Destination Irvine, the Convention and Visitors Bureau website of the Irvine Chamber of Commerce, lists no fewer than 389 Irvine restaurants, cafes, eateries, supper clubs and dining rooms all over Irvine. Probably every one of them gets a handful of visitors every month from their listing on the site. The number of qualified sales they’re getting from that traffic is probably right down there next to zero, in the .0001 monthly sales range.

Standing out is important, but standing out in a list of 389 is next to impossible. These are just seven easy things you can do today to ramp up your sales and get your own website to finally pay for itself.

1) Make Your Contact Info, Location and Hours Obvious.

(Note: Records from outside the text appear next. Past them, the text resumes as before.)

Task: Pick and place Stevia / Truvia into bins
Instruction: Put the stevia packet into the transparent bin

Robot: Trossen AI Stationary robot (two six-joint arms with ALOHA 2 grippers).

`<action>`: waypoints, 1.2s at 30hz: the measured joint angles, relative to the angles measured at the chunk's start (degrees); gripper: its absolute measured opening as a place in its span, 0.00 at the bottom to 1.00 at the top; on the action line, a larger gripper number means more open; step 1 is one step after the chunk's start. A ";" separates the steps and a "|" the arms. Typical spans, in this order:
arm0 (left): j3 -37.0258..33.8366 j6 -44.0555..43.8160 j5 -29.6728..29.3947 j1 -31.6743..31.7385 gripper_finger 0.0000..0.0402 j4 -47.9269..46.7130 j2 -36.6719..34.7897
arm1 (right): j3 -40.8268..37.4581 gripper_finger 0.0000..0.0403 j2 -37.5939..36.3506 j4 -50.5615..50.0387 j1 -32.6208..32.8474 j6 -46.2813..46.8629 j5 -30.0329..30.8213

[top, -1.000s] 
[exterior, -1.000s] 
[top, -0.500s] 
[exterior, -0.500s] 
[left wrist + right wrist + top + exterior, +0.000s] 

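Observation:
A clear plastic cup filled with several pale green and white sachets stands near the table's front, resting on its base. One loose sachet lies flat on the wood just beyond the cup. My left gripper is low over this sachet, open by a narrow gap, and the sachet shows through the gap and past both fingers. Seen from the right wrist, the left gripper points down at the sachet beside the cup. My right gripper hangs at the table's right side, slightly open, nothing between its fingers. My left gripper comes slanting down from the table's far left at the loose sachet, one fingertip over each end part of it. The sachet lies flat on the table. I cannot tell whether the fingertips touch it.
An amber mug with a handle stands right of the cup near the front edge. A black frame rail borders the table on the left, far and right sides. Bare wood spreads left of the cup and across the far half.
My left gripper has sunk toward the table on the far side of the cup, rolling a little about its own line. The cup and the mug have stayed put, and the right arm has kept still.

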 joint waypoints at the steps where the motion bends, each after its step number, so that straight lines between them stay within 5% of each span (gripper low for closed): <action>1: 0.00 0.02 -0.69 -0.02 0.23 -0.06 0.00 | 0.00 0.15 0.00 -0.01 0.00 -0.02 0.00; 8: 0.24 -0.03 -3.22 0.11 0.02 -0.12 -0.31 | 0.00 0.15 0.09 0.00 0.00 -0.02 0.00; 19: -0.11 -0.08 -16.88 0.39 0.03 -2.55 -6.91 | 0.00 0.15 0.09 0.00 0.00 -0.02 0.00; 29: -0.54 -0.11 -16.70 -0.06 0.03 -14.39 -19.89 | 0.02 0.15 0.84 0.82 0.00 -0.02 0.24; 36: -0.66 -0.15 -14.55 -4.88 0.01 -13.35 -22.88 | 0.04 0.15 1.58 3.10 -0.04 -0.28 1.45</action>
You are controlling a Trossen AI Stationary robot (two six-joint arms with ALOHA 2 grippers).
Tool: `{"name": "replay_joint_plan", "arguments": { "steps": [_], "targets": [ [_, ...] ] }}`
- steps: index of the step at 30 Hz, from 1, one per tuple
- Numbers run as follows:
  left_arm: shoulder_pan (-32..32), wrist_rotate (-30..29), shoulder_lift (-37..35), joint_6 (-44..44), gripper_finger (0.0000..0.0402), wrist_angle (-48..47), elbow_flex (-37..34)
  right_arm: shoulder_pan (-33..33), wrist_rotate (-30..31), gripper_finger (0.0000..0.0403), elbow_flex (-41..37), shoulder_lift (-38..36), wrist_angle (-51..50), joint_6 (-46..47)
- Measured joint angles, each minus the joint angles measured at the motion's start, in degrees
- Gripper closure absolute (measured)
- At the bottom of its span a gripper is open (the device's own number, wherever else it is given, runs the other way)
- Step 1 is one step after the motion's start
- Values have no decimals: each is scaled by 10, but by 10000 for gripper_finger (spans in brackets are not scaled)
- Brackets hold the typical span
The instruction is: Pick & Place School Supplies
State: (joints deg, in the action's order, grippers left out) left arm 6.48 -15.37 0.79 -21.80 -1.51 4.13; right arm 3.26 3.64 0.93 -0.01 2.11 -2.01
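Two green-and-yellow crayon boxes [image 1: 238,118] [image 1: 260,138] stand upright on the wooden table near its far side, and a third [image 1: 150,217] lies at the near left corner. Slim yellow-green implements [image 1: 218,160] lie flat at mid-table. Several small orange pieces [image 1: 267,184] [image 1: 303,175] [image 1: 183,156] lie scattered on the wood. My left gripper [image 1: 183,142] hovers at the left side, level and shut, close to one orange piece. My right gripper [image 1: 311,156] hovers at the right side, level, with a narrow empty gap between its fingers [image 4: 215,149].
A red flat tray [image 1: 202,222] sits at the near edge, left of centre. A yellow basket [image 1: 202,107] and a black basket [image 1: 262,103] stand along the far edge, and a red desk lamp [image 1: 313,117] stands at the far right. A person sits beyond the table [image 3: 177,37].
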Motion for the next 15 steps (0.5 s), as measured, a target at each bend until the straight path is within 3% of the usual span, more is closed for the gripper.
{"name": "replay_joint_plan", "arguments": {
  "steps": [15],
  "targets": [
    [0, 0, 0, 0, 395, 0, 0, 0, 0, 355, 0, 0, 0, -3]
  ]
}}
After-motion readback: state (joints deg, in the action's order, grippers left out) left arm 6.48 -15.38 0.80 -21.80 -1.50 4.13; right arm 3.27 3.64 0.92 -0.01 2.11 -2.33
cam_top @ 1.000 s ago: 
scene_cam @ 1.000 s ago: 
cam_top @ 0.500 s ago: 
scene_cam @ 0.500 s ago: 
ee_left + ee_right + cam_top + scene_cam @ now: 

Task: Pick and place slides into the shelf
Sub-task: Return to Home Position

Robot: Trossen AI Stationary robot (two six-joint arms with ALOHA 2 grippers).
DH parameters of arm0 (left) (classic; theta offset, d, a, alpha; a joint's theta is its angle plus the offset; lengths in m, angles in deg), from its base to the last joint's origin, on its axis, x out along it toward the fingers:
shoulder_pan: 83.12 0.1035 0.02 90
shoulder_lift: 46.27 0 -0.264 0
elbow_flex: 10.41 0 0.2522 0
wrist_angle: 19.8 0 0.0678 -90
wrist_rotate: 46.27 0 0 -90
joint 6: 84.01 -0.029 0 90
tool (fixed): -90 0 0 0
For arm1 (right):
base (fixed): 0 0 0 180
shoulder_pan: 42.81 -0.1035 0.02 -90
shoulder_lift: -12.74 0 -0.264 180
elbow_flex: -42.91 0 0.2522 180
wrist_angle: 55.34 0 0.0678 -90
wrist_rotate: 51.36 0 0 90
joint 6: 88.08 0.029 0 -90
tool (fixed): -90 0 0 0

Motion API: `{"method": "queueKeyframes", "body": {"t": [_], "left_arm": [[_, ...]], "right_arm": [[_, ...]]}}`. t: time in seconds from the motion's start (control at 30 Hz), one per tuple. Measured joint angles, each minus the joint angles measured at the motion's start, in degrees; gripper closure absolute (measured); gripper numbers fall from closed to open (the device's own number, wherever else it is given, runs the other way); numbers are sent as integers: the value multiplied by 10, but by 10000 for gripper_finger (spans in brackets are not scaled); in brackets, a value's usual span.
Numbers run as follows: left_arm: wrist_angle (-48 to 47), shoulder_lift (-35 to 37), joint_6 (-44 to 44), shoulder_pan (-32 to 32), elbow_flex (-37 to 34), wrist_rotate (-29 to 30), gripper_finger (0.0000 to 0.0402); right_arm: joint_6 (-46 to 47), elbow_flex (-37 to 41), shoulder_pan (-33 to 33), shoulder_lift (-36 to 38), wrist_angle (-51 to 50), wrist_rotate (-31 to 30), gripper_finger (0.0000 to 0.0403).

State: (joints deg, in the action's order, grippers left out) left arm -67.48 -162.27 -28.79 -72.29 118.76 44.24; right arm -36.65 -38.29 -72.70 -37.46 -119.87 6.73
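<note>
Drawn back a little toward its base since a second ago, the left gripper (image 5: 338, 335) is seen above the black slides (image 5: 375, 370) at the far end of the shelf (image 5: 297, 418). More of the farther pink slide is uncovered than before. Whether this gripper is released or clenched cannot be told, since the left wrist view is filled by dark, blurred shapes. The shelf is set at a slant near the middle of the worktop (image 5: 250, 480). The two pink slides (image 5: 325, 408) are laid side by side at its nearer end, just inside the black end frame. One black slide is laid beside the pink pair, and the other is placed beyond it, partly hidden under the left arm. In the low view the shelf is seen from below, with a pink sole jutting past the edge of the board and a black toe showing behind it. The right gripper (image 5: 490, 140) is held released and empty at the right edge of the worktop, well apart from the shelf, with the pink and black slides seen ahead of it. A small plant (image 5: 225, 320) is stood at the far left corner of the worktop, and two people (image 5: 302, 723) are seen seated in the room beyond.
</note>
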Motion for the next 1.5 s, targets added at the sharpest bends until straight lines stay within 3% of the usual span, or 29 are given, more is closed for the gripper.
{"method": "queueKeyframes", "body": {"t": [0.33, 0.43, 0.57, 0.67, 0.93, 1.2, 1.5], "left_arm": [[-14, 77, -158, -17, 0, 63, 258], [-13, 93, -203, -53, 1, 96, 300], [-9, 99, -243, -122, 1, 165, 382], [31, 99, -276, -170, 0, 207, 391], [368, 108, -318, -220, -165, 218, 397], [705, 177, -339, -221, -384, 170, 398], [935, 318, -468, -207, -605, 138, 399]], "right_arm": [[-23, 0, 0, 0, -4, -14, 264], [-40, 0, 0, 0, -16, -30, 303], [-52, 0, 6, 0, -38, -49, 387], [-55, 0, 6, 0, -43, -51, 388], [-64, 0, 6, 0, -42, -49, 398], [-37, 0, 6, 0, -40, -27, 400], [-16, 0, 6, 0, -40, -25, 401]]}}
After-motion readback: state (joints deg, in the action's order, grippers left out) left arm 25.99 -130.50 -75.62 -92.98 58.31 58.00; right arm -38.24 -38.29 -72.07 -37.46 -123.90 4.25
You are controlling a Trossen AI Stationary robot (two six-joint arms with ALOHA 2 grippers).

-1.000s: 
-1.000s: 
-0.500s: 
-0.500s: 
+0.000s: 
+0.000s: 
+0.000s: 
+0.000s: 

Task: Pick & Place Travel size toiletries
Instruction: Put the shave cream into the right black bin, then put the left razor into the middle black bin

Make it really obvious. Put it on every page, and in the header and footer if possible. That’s all that half of your Internet visitors want, so give it to them. Let them make the call and you’re half way there.

2) Spell Out Your Menu.

This is the second most important thing on your menu. No matter how big it is, or how often it changes, your menu needs to be in HTML coded pages and not in a downloadable PDF. A PDF is just a devastating mistake that costs you customers, keywords and money. You’re webmaster needs to be as creative as your kitchen staff, but get the information up there in as many pages as are necessary. Don’t hold back.

3) Collect Email Addresses.

This one is simple. If you tweak your website until you are blue in the face, you might get 5-6% sales from visitors. Sending out regular well-crafted emails, that promote your brand and what you offer, should get you better returns. Better than 10% is possible and the bigger your list, the better the returns. Anyone of the major email-marketing service providers can get you started, and most of them will let you start out for free.

4) No More Seduction! Branding!

Remember, guests (or potential guests) don’t visit your site to get provoked into hunger. A nice “idea” of the cuisine is ok, but it’s not your job to seduce them (like old-school television was always trying to do). Rather, give some thought to the kind of “Person” they would like, or expect, in this situation, and be that person. That’s what good branding, done well, is all about.  If the experience of your restaurant is lavish, then pour some more on. But if you’re a no-nonsense, good deal for 30 or 40 bucks, then match your website to your no-nonsense customers. Either way, set up a communicative, honest space for sharing what you’re about, and share away.  The higher your prices, the more information people expect to justify the cost. Chef Bios really only start to be important at the upper-ranges of the market.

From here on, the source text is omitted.